▶ [WHAT THIS TASK INVOLVES]: Leaving out every picture, retype the lines below from the top through the one that contains "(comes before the".

▶ [SUPPLIED DATA]:

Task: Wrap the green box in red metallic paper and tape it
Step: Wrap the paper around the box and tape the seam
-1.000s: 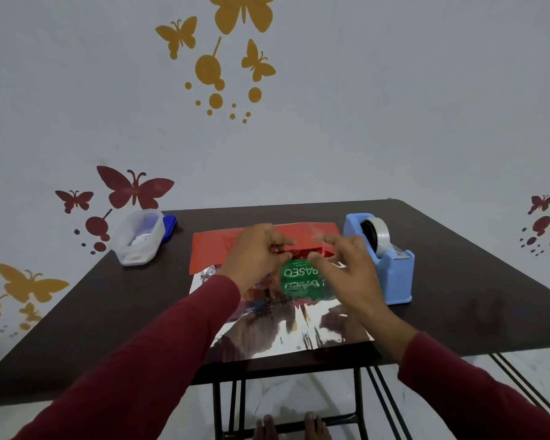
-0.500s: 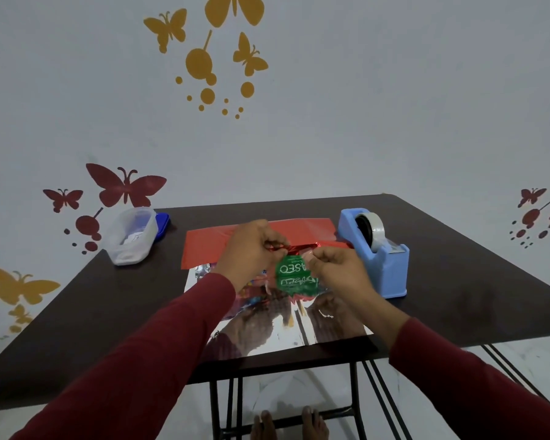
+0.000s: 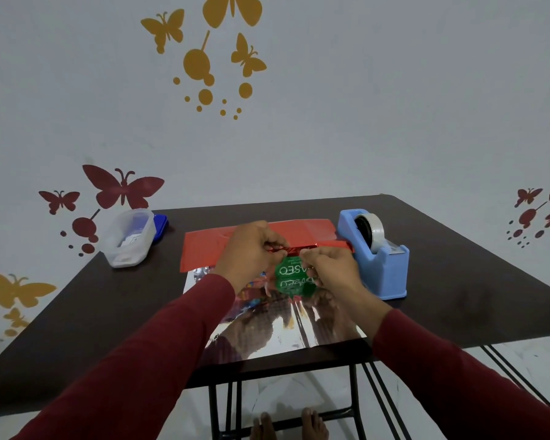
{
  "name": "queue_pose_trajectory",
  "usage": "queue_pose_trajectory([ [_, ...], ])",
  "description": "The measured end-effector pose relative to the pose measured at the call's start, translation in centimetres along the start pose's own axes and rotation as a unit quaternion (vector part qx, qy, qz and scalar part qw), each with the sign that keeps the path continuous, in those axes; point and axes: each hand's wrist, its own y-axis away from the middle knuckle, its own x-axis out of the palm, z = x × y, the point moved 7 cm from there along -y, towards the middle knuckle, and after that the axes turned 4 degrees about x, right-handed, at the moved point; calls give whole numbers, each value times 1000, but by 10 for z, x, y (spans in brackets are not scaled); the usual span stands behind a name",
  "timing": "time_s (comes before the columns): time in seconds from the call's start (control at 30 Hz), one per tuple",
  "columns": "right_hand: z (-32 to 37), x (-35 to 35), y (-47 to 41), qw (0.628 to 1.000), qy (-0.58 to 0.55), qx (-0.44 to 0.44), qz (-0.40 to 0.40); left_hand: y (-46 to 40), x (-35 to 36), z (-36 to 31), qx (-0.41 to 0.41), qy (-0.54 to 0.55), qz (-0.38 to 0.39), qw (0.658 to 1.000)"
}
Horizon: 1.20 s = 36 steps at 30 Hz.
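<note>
A green box [image 3: 291,269] with white lettering lies on the shiny silver underside of the red metallic paper [image 3: 204,249], mid-table. Its mirror image shows in the foil just in front of it. The paper's far half shows red and folds over the box's far edge. My left hand [image 3: 251,252] pinches that red fold at the box's top left. My right hand [image 3: 329,268] pinches the same fold at the top right and covers the box's right side. The near silver half [image 3: 286,331] lies flat toward me.
A blue tape dispenser [image 3: 378,258] with a clear tape roll stands right of the box, close to my right hand. A clear plastic container [image 3: 129,238] with a blue lid behind it sits at the table's back left. The dark table [image 3: 473,281] ends near my elbows.
Both hands have drawn closer together over the box's far edge, and the red fold has come further over the box. My right hand shifted left and closed its fingers on the paper.
</note>
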Motion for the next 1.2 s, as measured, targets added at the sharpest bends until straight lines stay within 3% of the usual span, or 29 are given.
queue_pose_trajectory([
  [0.77, -2, -8, -13, 991, 126, -8, -33, 0, -1, -1, 4, 32, 10, 999],
  [0.83, 2, -10, -15, 975, 216, -27, -40, 0, -1, -1, 5, 31, 11, 999],
  [0.93, 12, -15, -11, 920, 378, -68, -70, 0, -2, 0, -4, 37, 12, 999],
  [1.07, 17, -20, 0, 867, 473, -119, -100, 2, -2, -1, -5, 43, 14, 999],
  [1.2, 29, -22, 0, 890, 422, -120, -121, 1, -3, 0, -3, 34, 15, 999],
])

▶ [EXERCISE RESPONSE]:
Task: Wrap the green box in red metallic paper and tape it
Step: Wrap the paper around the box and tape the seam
-1.000s: 
-0.500s: 
+0.000s: 
{
  "name": "queue_pose_trajectory",
  "usage": "queue_pose_trajectory([ [_, ...], ])",
  "description": "The measured end-effector pose relative to the pose measured at the call's start, translation in centimetres along the start pose's own axes and rotation as a unit quaternion (vector part qx, qy, qz and scalar part qw), each with the sign that keeps the path continuous, in those axes; point and axes: each hand's wrist, its own y-axis away from the middle knuckle, its own x-axis out of the palm, z = x × y, the point moved 7 cm from there along -y, towards the middle knuckle, and after that the axes turned 4 degrees about x, right-handed, at the moved point; calls give whole numbers, each value times 1000, but by 10 for z, x, y (spans in brackets are not scaled); the usual span stands behind a name",
  "timing": "time_s (comes before the columns): time in seconds from the call's start (control at 30 Hz), one per tuple",

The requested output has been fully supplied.